Your assignment
Your output should be the complete listing, word for word, with no pictures in it.
[[ Collected data, beginning ]]
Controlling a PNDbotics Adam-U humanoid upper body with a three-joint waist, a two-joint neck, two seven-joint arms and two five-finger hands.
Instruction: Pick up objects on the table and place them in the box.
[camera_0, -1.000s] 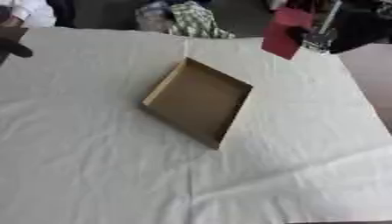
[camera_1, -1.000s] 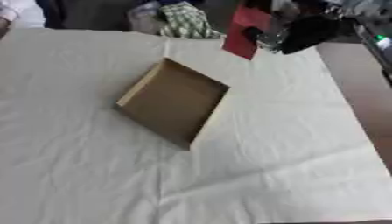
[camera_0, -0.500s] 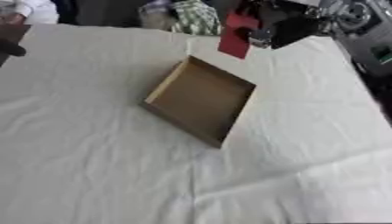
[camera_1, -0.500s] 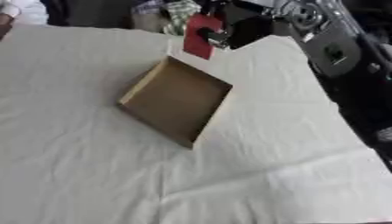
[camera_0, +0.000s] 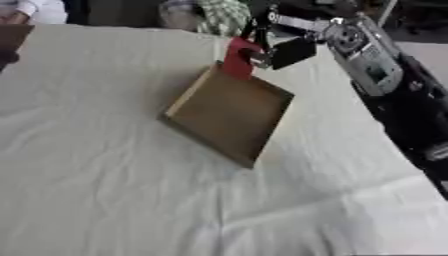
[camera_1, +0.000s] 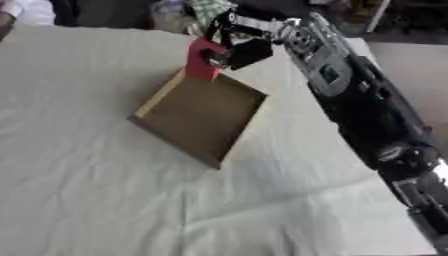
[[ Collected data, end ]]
Task answer
Controlling a PNDbotics Adam-U humanoid upper body with a three-joint waist, a two-joint neck, two seven-joint arms and two five-finger hands.
Instruction: Pick up objects on the table and place them in the box.
[camera_0, -1.000s] 
[camera_1, -1.000s] 
[camera_0, -0.500s] 
[camera_1, -0.500s] 
[camera_0, +0.000s] 
[camera_1, +0.000s] 

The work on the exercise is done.